It does not make sense.

One more time then that's it for me - you obviously don't get it. And you will probably say I don't so there is really no point in continuing and going around in circles.

Of course you can't do it for any mathematical object. Generalized probabilistic theories are defined as theories you can. Such theories exist eg both standard probability theory and QM allow it but they are not the only ones - eg real vector space QM. That's all you need to know for the definition to not be vacuos.

Its used all the time in math - eg the abstract definition of a vector space you can add vectors - how do you add any mathematical object. The obvious answer is you can't - vector spaces are defined as ones you can. Generalized Probabilistic theories are defined as ones where convex sum makes sense. This implies the operation of addition and multiplication by a positive number makes sense.

Thanks
Bill
 
  • #75
bhobba said:
Of course you can't do it for any mathematical object.

So, we have some progress. As it stands the axiom does not make sense. We agree on that.
So, how would you change so that it does make sense? Would you replace "any mathematical object" by, say "an element of a convex set in some vector space"?
 
  • #76
arkajad said:
So, we have some progress. As it stands the axiom does not make sense.
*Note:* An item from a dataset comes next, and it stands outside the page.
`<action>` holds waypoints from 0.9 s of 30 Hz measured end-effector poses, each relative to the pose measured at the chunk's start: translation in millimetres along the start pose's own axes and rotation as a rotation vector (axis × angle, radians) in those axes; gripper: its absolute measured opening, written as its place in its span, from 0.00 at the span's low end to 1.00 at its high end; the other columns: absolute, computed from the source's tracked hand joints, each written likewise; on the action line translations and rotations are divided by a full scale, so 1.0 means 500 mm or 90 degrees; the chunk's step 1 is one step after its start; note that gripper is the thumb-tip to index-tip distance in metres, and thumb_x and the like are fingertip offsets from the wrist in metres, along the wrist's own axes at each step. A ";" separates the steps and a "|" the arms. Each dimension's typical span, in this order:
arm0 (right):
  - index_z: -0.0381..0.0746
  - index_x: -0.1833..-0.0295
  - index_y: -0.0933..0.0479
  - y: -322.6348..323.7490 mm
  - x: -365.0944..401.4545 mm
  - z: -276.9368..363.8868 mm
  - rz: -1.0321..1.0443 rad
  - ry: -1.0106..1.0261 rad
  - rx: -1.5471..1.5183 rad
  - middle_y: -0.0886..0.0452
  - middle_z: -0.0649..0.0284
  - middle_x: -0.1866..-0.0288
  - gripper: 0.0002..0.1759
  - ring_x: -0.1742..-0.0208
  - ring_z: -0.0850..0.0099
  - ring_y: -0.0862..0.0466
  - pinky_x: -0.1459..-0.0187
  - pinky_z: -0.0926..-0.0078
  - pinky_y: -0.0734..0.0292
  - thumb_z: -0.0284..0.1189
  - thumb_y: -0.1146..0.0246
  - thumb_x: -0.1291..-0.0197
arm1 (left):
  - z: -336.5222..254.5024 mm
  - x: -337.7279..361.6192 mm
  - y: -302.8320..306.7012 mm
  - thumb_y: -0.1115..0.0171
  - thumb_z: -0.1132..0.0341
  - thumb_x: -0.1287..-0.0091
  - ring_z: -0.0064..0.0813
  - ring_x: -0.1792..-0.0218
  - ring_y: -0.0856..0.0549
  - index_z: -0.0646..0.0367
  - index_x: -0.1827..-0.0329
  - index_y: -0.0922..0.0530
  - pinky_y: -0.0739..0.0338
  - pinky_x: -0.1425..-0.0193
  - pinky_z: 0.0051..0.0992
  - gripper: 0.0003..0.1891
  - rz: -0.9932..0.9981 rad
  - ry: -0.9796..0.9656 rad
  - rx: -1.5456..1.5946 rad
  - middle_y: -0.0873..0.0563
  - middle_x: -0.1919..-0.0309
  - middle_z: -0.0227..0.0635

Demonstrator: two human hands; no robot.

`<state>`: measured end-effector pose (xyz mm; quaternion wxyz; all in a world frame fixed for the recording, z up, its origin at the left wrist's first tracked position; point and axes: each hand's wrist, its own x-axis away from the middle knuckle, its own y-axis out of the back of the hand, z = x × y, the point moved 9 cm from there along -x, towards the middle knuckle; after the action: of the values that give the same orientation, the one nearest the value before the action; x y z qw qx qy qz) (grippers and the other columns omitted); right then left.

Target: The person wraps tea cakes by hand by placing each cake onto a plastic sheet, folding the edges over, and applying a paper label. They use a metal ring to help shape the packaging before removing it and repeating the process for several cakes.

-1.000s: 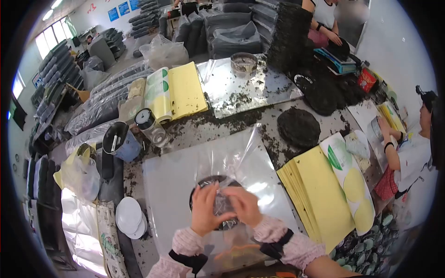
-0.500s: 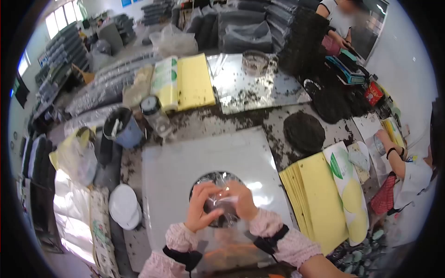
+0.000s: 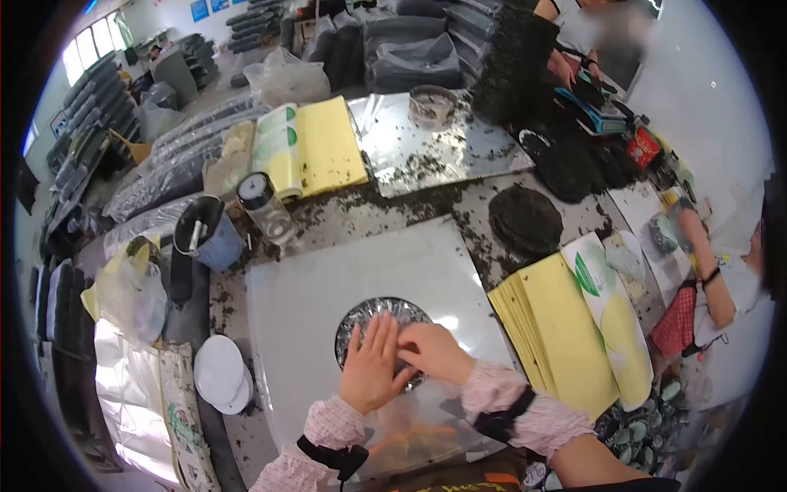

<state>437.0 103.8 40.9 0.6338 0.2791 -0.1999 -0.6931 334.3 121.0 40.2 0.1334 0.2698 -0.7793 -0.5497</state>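
Observation:
A dark round disc covered in shiny, crinkled clear plastic film [image 3: 373, 310] lies on a smooth grey-white board [image 3: 303, 283] in front of me. My left hand [image 3: 375, 365] rests over the disc with its fingers stretched out and flat on the film. Close beside it, my right hand [image 3: 434, 351] has its fingers curled in and pinched together at the disc's right side. Whatever is between those fingertips is hidden. Both hands cover the disc's middle and near part.
Yellow sheets [image 3: 553, 328] are stacked to the right, white round lids [image 3: 220, 369] to the left. Behind stand a blue bucket [image 3: 217, 246], a clear jar [image 3: 275, 220], and a dark round stack [image 3: 525, 220]. A co-worker's arm [image 3: 705, 254] reaches in at right; another person works at back right.
The film that was gathered up between both raised hands now lies over the disc. My left hand has flattened onto it, and my right hand has moved slightly right. The view has shifted a little.

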 end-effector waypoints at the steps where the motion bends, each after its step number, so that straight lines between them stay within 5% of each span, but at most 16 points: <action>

It makes perfect sense. Axiom 5 applies to theories where convex sum makes sense like vector space applies to objects where sum makes sense.

Generalized probabilistic theories are defined as theories that contain objects called states such that convex sum makes sense ie if ui are states then Ʃ pi ui is also a state where Ʃ pi = 1 and pi positive. A state is pure if you can't find other states such it can be expressed as a convex sum of them.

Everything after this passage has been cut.